In the managed environment, garbage collection is nondeterministic. With the exception of the GC.Collect method, whose use is discouraged, developers cannot explicitly initiate garbage collection. The managed heap is segmented into Generations 0, 1, and 2. The initial sizes of the generations are about 256 kilobytes (KB), 2 megabytes (MB), and 10 MB, respectively. As the application executes, the GC fine-tunes the thresholds based on the pattern of memory allocations. Garbage collection is prompted when the threshold for Generation 0 is exceeded. At that time, objects that can be discarded are removed from memory. Objects that survive garbage collection are promoted from Generation 0 to 1. The generations then are compacted and references are updated. If Generation 0 and Generation 1 exceed their thresholds during garbage collection, both generations are collected. Surviving objects are promoted from Generation 1 to Generation 2 and from Generation 0 to Generation 1. In fewer instances, all three generations will exceed thresholds and require collection. The later generations typically contain larger objects, which live longer. Because the short-lived objects reside primarily on Generation 0, most garbage collection is focused in this generation. Generations allow garbage collection to implement a partial cleanup of the managed heap at a substantial performance benefit.

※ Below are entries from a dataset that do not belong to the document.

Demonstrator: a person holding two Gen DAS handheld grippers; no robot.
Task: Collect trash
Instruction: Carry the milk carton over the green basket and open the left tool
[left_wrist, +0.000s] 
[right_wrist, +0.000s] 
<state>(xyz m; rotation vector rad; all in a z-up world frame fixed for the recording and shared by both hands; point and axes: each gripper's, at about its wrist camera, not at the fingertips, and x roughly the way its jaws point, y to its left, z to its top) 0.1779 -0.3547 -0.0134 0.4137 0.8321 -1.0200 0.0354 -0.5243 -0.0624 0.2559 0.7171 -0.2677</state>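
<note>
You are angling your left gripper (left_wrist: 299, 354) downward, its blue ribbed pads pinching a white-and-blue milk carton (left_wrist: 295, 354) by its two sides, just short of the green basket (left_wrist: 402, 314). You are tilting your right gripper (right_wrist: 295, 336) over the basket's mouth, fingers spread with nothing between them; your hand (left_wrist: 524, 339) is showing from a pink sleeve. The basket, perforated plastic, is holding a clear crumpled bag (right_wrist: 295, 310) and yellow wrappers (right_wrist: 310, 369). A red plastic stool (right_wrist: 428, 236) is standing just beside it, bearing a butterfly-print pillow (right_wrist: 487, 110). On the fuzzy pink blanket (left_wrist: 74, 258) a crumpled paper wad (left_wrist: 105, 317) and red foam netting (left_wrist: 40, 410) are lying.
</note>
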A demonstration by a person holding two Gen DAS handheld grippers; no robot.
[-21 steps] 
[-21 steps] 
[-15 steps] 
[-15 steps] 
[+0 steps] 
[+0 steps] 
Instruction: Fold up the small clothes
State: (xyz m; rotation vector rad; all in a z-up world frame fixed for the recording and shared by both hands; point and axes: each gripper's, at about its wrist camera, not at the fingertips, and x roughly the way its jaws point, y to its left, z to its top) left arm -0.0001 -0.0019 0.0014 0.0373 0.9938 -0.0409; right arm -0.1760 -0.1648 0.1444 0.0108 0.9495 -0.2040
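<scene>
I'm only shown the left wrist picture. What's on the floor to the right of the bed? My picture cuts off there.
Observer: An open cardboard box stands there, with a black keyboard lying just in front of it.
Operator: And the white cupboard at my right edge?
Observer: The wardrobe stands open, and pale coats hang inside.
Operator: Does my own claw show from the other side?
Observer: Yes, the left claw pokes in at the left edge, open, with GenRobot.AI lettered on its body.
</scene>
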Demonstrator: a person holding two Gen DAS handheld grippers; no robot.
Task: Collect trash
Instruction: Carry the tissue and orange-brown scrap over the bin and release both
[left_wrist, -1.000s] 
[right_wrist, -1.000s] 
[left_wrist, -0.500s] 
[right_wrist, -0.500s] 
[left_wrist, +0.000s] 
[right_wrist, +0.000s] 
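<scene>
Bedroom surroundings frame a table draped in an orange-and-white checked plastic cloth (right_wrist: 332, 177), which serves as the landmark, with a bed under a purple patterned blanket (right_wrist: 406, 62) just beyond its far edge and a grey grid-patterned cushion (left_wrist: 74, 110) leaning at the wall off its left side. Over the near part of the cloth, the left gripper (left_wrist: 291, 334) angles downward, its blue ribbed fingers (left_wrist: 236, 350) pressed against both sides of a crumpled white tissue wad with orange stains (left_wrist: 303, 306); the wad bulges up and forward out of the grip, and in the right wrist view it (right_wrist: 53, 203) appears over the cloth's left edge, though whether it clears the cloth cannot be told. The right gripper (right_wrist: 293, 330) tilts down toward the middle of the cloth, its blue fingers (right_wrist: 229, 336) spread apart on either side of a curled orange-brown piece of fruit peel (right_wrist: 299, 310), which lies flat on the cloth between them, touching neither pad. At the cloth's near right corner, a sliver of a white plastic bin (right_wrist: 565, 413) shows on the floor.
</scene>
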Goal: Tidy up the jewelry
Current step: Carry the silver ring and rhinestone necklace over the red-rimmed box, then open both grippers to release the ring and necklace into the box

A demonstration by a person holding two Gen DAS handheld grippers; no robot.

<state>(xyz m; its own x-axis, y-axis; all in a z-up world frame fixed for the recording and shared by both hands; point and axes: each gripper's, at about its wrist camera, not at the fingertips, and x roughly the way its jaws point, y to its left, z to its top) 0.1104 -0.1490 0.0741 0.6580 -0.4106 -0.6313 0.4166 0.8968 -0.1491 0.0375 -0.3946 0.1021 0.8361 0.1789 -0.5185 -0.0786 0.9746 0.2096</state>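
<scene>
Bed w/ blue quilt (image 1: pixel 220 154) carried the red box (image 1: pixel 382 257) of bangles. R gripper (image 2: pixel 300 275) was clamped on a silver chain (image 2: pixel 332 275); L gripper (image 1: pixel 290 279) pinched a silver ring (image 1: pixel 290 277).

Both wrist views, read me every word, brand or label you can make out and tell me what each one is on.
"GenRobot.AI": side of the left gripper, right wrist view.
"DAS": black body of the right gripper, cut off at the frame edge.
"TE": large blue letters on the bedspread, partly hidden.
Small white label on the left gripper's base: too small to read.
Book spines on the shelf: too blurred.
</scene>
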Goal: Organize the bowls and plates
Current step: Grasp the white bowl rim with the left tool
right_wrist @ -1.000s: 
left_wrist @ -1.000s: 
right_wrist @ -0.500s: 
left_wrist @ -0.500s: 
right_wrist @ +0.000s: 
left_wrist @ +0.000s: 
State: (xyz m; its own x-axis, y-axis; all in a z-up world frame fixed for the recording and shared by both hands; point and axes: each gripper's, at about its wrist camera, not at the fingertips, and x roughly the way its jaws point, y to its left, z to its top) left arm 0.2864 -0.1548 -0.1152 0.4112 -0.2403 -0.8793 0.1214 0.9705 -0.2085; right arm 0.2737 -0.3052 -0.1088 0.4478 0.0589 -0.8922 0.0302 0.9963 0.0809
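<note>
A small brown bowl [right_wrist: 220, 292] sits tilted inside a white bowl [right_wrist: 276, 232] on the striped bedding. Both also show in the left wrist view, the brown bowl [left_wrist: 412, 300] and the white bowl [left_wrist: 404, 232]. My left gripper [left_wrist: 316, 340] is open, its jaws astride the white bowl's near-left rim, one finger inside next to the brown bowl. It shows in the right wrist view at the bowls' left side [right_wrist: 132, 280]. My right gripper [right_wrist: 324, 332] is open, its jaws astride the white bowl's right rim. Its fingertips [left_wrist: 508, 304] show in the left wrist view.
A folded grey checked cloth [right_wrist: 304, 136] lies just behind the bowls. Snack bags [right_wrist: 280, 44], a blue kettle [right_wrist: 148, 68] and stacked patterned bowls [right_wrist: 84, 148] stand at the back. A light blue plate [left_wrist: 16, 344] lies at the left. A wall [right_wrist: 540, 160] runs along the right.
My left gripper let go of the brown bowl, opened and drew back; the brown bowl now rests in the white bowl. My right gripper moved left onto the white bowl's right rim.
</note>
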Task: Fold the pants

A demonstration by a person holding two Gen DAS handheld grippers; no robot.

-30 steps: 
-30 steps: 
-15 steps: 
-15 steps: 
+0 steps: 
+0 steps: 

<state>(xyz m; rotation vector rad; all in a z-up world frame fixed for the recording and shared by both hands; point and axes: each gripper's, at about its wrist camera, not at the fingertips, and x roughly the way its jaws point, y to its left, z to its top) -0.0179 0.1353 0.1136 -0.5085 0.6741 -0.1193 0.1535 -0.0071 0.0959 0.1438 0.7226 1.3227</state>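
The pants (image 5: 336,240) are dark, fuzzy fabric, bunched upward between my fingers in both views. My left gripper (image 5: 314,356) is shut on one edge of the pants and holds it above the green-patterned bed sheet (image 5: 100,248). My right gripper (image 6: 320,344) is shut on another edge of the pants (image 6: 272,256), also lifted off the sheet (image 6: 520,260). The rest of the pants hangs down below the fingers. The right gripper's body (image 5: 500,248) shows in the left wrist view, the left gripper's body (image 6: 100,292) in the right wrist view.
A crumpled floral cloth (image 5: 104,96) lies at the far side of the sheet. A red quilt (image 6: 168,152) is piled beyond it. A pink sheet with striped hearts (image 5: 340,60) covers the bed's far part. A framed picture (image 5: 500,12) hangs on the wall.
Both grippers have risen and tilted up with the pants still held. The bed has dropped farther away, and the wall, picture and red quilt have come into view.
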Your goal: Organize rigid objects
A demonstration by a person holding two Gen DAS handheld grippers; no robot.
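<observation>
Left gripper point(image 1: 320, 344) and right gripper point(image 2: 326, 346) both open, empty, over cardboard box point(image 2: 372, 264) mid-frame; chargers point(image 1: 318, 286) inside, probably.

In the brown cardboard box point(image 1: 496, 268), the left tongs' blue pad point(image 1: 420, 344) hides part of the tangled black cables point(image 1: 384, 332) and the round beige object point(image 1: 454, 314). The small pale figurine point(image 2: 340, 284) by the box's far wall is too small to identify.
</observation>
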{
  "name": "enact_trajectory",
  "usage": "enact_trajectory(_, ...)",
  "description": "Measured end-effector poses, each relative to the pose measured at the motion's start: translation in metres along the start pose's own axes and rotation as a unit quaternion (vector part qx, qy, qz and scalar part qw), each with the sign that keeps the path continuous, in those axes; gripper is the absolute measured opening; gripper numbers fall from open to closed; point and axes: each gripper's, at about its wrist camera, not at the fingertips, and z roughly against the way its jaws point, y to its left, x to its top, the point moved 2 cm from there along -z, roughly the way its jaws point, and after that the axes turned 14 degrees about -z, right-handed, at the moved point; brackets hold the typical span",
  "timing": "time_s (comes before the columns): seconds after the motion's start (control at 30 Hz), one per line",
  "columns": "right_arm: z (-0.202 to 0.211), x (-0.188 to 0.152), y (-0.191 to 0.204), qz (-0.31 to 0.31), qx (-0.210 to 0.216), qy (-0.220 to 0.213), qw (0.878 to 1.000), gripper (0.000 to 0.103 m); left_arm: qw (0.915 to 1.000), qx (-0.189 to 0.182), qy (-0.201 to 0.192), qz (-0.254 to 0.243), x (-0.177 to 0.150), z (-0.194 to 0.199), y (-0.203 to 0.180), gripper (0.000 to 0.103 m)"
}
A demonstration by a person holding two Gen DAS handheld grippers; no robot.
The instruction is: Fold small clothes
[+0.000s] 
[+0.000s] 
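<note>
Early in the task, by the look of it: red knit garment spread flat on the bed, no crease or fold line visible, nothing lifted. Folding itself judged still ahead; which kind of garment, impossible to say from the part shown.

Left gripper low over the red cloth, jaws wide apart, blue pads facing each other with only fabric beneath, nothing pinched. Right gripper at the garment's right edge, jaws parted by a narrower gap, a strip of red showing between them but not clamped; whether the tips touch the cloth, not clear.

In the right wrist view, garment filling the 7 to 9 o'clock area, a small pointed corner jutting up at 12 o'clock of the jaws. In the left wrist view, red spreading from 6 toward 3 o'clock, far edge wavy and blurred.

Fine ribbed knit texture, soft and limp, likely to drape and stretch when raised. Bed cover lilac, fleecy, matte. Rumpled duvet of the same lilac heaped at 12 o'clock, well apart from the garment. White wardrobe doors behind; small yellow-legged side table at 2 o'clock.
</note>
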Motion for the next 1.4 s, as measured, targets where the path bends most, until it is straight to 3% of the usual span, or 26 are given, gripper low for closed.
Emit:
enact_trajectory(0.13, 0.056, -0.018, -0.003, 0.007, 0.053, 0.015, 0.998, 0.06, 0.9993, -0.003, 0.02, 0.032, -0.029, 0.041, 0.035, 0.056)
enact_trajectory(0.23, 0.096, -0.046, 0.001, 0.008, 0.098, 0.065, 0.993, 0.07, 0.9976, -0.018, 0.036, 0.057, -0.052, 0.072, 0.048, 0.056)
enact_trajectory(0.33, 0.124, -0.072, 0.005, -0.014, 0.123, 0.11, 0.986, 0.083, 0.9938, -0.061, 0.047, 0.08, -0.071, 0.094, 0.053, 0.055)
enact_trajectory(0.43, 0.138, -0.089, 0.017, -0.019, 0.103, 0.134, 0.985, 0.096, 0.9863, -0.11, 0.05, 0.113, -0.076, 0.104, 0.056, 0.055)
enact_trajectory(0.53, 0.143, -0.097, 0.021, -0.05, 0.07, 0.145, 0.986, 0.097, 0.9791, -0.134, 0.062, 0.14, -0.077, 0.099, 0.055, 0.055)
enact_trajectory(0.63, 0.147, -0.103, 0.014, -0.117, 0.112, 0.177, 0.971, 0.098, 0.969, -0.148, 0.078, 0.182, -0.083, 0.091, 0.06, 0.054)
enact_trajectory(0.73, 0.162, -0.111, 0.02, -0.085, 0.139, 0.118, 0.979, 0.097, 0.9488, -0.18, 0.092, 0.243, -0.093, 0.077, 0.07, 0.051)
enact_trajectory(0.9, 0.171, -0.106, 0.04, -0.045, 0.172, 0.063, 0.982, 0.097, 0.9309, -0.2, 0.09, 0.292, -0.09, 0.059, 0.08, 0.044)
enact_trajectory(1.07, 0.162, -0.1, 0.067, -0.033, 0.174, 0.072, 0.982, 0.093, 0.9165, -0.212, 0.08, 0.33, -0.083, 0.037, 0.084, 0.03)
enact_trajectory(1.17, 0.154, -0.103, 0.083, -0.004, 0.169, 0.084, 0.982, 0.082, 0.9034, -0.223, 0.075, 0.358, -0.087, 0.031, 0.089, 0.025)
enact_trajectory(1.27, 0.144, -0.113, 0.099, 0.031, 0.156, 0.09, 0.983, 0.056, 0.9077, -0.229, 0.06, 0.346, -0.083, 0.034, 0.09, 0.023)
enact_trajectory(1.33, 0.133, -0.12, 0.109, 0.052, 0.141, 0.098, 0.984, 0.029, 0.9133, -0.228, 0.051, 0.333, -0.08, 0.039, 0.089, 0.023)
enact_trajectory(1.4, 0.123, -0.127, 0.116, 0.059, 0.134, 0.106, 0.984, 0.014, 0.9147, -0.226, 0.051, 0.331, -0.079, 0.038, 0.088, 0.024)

Objects larger than 85 KB are considered large, and they are treated differently from other objects. Large objects are placed on the large object heap, not in a generation. Large objects are generally long-lived components. Placing large objects on the large object heap eliminates the need to promote these objects between generations, thereby conserving resources and reducing the number of overall collection cycles. The large object heap is collected with Generation 2, so large objects are collected only during a full garbage-collection cycle.

When garbage collection is performed, the GC builds a graph of live objects, called an object graph, to determine which objects are not rooted and can be discarded. First the GC populates the object graph with root references. The root references of an application are global, static, and local references. Local references include references that are function variables and parameters. The GC then adds to the graph those objects reachable from a root reference. An embedded object of a local is an example of an object reachable from a root reference. Of course, the embedded object could contain other objects. The GC extrapolates all the reachable objects to compose the branches of the object graph. Objects can appear only once in the object graph, which avoids circular references and related problems. Objects not in the graph are not rooted and are considered candidates for garbage collection.

Objects that are not rooted can hold outstanding references to other objects. In this circumstance, the object and the objects that it references potentially can be collected. (See Figure 17-1.)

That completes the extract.